I think there's a lot of excitement for good reason. You have tens of millions of people that are suffering from the disease of obesity, which obviously affects everything from muscular health to diabetes and cardiovascular health. For the first time in a long time, it looks like we have some treatment options that could be exceptionally efficacious. We're really excited by it. We've always felt that it was in the best interest of the company to be methodical and thoughtful in our launches and to watch as things take shape. In a lot of situations, that means not being the first mover. It means making sure that we are bringing to market something that we can 100% stand by from clinical efficacy to availability to affordability, and from a differentiation standpoint with the market. I think there are still a lot of open questions in our mind as to how we're going to bring this to market in a way that meets the bar that we have for us as a company. We've been recently bringing on a lot of specialists that are helping us shape our opinion. But there is clearly a great opportunity. I just think there's, frankly, a few open questions for us that we're still working through.
The price of GLP-1 agonists are high and supply is limited.
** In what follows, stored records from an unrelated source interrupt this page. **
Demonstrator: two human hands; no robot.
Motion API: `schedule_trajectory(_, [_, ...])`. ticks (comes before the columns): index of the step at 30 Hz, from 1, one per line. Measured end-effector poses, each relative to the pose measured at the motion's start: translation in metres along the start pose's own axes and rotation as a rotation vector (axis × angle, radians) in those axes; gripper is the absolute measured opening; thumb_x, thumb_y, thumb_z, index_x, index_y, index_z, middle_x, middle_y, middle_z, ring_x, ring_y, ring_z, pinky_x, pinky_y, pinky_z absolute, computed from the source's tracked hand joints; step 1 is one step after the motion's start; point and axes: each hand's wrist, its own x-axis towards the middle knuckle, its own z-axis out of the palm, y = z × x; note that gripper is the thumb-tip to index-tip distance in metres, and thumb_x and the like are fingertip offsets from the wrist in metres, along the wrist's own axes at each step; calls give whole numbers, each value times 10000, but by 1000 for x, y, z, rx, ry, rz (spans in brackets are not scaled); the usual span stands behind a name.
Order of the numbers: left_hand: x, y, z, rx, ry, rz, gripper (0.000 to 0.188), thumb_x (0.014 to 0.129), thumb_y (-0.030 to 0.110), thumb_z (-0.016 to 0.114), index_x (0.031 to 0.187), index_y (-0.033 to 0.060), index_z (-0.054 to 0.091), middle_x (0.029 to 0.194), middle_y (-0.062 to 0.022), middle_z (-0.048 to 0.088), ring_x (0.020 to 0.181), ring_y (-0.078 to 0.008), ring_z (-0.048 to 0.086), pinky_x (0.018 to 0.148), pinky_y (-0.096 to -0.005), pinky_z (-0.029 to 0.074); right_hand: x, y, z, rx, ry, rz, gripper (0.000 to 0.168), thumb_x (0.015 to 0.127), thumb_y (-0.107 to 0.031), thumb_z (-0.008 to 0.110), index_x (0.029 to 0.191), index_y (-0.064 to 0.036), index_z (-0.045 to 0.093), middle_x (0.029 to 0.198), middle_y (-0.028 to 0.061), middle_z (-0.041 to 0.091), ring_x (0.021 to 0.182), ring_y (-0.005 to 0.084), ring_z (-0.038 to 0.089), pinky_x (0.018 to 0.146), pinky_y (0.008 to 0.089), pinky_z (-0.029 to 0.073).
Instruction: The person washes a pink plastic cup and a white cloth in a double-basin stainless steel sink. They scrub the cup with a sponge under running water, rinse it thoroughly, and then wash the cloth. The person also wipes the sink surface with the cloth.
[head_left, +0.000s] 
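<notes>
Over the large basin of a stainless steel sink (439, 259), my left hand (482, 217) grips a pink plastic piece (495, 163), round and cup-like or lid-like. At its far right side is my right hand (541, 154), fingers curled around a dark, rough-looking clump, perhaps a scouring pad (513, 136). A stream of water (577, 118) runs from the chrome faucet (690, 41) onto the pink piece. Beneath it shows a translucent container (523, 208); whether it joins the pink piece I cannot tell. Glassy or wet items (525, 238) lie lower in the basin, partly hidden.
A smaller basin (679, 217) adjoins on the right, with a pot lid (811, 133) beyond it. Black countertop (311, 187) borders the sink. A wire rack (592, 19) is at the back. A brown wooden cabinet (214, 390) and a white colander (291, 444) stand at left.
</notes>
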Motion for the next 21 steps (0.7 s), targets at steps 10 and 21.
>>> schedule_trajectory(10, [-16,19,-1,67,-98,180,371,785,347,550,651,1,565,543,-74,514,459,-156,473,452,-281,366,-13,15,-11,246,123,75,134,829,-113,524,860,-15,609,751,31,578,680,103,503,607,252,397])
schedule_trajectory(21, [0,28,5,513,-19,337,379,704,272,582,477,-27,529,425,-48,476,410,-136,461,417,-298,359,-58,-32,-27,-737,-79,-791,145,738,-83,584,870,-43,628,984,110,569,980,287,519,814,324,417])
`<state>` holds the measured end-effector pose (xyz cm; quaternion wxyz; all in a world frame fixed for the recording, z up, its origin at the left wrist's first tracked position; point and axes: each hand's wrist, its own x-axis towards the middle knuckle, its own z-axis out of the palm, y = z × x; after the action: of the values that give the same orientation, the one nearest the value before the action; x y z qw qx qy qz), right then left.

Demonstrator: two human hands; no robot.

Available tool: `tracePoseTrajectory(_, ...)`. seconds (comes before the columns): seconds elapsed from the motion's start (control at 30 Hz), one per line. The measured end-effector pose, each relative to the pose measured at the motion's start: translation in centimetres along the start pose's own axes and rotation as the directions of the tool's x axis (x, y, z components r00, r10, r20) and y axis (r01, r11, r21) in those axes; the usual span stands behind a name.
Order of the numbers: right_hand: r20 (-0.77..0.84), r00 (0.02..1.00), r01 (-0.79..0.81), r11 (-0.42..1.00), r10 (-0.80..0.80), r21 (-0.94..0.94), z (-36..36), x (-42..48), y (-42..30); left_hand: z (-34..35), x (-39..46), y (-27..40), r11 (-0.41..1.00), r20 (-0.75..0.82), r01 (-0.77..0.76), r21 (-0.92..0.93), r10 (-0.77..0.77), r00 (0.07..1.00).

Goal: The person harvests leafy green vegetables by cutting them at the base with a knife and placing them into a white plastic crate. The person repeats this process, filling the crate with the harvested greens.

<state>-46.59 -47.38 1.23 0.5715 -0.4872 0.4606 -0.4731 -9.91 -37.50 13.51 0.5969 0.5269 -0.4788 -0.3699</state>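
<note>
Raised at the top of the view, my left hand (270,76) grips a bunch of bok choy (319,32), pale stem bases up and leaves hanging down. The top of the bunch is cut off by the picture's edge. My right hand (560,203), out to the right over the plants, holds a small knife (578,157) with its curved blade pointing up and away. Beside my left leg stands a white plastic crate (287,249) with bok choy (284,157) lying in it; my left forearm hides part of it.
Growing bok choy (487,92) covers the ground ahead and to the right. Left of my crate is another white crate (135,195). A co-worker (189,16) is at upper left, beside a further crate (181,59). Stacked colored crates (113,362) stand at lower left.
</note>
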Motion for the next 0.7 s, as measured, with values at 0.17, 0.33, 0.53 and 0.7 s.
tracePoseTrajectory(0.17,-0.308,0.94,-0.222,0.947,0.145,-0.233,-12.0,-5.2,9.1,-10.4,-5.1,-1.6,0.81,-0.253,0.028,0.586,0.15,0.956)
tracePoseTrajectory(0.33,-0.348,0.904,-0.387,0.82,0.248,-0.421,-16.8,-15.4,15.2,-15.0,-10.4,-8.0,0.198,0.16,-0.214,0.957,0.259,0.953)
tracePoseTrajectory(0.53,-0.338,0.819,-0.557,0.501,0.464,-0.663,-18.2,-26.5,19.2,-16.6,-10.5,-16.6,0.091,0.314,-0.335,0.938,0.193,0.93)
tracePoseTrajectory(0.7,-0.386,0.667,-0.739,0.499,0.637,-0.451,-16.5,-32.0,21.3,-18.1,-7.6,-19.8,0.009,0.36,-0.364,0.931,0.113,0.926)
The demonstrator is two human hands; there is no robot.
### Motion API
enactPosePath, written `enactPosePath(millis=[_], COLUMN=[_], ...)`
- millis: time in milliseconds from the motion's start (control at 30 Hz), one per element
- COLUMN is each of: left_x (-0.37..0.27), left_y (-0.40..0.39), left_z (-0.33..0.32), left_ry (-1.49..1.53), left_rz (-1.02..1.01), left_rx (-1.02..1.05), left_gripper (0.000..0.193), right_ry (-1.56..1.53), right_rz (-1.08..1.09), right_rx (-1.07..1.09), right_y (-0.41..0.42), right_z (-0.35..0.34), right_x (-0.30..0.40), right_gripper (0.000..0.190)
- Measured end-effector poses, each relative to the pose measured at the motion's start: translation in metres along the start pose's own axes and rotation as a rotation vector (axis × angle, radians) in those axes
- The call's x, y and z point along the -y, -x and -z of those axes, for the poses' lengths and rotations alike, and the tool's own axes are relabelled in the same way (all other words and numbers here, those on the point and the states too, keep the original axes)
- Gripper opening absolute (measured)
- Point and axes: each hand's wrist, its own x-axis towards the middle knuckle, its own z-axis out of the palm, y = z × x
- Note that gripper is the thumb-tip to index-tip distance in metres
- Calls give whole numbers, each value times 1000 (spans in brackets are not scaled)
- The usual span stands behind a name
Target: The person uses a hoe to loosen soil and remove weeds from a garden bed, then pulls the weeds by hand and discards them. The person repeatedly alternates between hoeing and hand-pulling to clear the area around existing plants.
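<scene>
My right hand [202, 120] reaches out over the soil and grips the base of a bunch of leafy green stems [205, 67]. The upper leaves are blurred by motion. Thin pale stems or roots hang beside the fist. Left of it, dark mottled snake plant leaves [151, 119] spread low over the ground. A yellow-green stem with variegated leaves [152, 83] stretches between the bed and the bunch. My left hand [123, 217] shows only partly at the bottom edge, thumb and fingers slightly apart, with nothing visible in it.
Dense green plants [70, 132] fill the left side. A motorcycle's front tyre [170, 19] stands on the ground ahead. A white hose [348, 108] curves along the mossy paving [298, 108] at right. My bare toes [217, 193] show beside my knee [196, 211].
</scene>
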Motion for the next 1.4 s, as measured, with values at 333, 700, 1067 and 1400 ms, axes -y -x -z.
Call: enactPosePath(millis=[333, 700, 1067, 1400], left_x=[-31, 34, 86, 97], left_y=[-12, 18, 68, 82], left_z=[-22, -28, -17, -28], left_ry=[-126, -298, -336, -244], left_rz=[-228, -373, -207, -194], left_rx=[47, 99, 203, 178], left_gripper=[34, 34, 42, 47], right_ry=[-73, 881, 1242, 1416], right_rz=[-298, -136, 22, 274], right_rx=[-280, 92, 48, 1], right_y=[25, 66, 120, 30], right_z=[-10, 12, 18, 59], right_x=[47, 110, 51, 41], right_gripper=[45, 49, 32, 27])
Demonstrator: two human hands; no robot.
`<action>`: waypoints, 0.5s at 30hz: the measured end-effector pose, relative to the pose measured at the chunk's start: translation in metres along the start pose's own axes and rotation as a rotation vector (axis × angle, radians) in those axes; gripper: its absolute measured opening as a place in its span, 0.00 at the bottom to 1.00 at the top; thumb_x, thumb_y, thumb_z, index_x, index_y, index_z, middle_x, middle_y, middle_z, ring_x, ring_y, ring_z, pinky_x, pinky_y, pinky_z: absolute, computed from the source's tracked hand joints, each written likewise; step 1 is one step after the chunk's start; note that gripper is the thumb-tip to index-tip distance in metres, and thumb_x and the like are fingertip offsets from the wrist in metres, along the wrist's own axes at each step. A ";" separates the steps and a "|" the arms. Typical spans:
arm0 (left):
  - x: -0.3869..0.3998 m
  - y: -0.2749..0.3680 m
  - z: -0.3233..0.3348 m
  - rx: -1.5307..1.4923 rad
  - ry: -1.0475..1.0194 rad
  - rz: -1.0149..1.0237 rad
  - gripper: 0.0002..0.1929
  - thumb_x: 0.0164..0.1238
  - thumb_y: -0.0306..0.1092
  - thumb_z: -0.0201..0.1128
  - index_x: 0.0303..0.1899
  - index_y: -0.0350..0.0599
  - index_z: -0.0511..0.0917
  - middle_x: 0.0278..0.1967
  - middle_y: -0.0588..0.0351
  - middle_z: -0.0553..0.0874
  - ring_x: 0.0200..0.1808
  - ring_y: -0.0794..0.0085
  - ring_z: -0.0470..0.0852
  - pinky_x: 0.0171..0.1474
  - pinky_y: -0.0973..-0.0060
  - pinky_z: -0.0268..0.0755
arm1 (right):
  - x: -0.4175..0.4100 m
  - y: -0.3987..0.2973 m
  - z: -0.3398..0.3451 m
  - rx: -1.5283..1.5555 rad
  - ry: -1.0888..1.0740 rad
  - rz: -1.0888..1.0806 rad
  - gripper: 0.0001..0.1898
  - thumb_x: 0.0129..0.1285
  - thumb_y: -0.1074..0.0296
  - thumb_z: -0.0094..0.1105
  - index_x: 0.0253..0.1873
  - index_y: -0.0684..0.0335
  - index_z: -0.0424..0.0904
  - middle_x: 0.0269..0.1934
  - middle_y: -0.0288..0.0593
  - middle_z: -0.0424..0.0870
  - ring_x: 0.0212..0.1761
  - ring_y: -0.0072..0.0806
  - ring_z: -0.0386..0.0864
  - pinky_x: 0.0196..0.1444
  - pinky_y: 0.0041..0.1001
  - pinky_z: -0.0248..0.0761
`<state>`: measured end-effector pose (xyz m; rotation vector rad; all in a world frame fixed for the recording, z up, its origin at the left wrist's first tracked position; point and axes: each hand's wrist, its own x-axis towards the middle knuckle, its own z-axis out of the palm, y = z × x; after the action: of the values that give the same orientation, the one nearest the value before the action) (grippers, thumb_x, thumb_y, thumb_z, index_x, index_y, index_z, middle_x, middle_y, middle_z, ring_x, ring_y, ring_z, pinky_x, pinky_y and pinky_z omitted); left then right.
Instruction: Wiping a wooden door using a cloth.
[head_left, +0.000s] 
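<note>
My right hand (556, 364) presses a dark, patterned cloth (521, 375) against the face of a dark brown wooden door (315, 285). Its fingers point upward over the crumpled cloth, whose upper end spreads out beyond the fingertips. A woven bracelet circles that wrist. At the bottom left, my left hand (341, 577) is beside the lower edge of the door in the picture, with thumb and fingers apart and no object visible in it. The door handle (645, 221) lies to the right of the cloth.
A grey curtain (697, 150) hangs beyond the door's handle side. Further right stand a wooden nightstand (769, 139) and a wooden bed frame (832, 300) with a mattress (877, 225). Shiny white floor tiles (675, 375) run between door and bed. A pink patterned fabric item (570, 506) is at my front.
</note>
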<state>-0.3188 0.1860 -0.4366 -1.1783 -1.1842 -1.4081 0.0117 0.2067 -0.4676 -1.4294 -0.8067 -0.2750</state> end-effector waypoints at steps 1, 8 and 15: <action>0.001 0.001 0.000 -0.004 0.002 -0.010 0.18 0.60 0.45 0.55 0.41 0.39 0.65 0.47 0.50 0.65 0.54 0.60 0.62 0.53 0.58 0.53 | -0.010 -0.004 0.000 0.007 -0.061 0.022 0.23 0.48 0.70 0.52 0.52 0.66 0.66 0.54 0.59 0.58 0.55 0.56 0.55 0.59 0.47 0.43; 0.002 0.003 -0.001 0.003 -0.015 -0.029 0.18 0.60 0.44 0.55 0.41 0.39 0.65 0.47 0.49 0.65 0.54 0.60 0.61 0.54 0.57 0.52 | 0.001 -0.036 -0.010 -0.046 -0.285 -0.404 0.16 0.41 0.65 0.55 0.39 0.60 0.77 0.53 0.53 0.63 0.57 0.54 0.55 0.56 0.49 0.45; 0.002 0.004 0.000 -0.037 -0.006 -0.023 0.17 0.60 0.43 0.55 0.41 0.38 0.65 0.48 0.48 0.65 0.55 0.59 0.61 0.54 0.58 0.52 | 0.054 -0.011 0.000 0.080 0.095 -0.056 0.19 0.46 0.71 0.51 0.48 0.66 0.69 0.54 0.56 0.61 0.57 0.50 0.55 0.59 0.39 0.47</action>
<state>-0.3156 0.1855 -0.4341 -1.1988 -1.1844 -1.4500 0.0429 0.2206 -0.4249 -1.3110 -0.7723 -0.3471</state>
How do you manage working in an environment like that, which is different than many of the conditions you serve where there are affordable generic alternatives?
I think the scalability of the Hims & Hers model allows for a lot of different business models. It allows us to have cash pay models and also fairly simple insurance integrations, where co-pays and coverage are consistent and reasonable. In a world where GLP-1 [medications], or let's say, a branded pharmaceutical is the first line treatment, we're well equipped to handle that circumstance.
I think there are still just questions, frankly, as to what is the first line treatment? The insurance companies and self-insured employers are making it very clear that they don't believe GLP-1s should be…I think there's just a big open question as to really what is the right clinical category for treatment? What's the right cadence of a patient? Where should they start? How should they progress through that? That’s where we're working with specialists. There are tremendous opportunities to leverage a lot of unknown medications that have really great clinical efficacy that have been around for a long time.
This story first appeared in Digital Health Business & Technology.